Sikap Novel Baswedan yang seolah mengadu domba lembaga negara antara KPK dan Ombudsman justru dianggap memperlihatkan sifat iri dan dengki. Novel tidak bisa melihat KPK saat ini kuat lewat UU N0 19/2019. Disamping itu, masih ngototnya Novel Baswedan agar bisa diloloskan sebagai Aparatur Sipil Negara (ASN) justru secara gamblang mempertontonkan ketidakkonsistennya yang sejak awal menolak UU 19/2019. Dimana dalam UU tersebut diamanhkan bahwa pegawai KPK haruslah berstatus ASN.
“NB tidak konsisten terhadap penolakan terhadap UU No 19/2019, padahal ada beberapa pegawai KPK yang menolak dari awal bahkan menolak TWK juga. Itu tindakan lebih terhormat dibandingkan NB,” ujar Direktur Eksekutif Studi Demokrasi Rakyat (SDR) Hari Purwanto kepada Kantor Berita Politik RMOL, Senin (9/8/2021).
Sepertinya Novel memang ingin menggoreng masalah TWK ini hingga 2024 nanti, karena isu ini memang masih menarik untuk terus menjadi bahan gorengan.
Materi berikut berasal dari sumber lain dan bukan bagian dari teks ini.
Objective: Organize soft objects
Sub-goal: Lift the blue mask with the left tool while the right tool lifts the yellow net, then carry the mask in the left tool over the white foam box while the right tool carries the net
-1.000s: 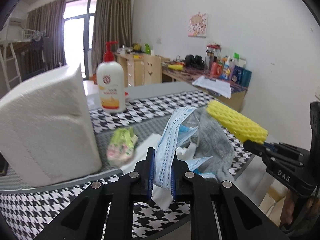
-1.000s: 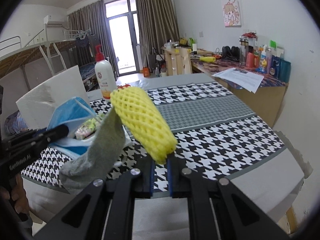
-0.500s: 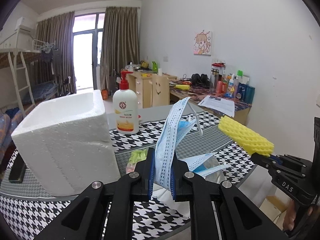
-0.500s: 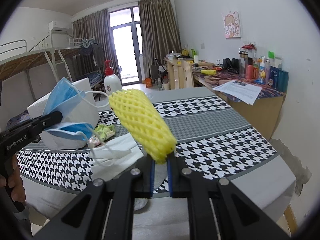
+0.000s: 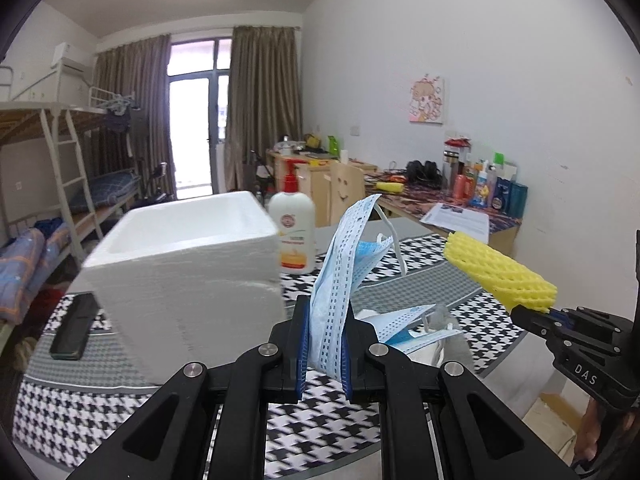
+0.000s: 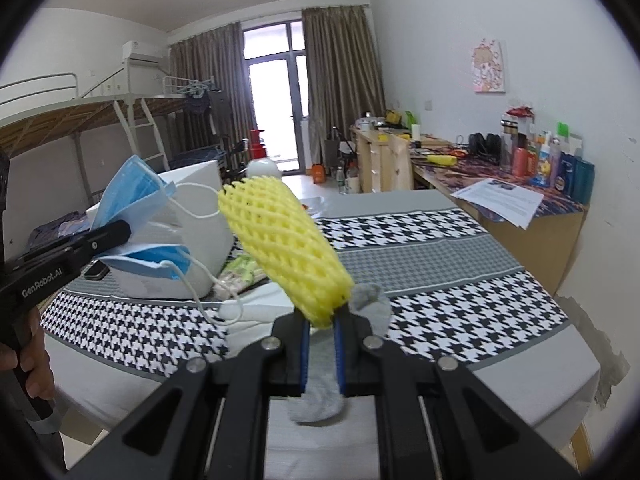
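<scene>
My left gripper (image 5: 325, 344) is shut on a bunch of blue face masks (image 5: 340, 268), held up in the air beside the white foam box (image 5: 180, 264); in the right wrist view the masks (image 6: 132, 196) hang at the left with their ear loops dangling. My right gripper (image 6: 321, 338) is shut on a yellow foam net sleeve (image 6: 280, 240), which sticks up and to the left. That sleeve (image 5: 500, 272) shows at the right in the left wrist view. A grey sock (image 6: 320, 384) lies on the table (image 6: 432, 248) under the right gripper. A green-and-pink packet (image 6: 240, 270) lies next to the box.
A lotion pump bottle (image 5: 292, 232) stands behind the foam box. A black phone (image 5: 74, 332) lies left of the box on the houndstooth cloth. White tissue (image 6: 260, 304) lies near the sock. A cluttered desk (image 6: 520, 200) runs along the right wall. A person's hand (image 6: 28, 360) holds the left gripper.
Both grippers rose with their loads: the masks and the yellow sleeve lifted off the pile. The grey sock slid off the sleeve and now lies on the table.
</scene>
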Motion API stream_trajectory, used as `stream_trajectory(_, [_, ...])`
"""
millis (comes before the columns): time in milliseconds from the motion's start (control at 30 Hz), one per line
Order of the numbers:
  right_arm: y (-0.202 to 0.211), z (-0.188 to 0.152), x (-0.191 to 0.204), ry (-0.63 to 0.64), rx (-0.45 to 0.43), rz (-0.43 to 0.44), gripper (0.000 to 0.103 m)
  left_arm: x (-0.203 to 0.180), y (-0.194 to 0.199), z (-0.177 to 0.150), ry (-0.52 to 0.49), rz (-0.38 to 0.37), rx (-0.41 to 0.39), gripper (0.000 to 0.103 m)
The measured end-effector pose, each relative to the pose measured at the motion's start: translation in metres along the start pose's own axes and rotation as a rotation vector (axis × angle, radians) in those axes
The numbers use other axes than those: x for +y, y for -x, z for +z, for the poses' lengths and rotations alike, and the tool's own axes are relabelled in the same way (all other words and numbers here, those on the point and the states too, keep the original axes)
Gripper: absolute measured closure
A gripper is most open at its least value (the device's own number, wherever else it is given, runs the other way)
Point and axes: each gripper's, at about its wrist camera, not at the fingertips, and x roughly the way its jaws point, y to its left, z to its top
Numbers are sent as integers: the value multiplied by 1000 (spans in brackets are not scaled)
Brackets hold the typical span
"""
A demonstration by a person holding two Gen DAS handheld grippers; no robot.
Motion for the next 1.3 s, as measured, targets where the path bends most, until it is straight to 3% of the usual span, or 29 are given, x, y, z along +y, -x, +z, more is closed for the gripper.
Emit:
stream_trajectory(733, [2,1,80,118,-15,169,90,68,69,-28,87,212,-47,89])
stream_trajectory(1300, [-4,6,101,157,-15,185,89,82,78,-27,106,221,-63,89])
Mungkin menurut Novel, kasus TWK ini akan laku untuk dijual di saat Pilpres nanti, tapi dia lupa, rakyat Indonesia sudah banyak yang lebih peka, apalagi seorang Novel yang terus ngotot ingin bergabung di KPK. Salah satunya bisa menyuburkan kasus tebang pilih, yang dapat menangkap koruptor sekaligus menambah pundi-pondi para kadrun.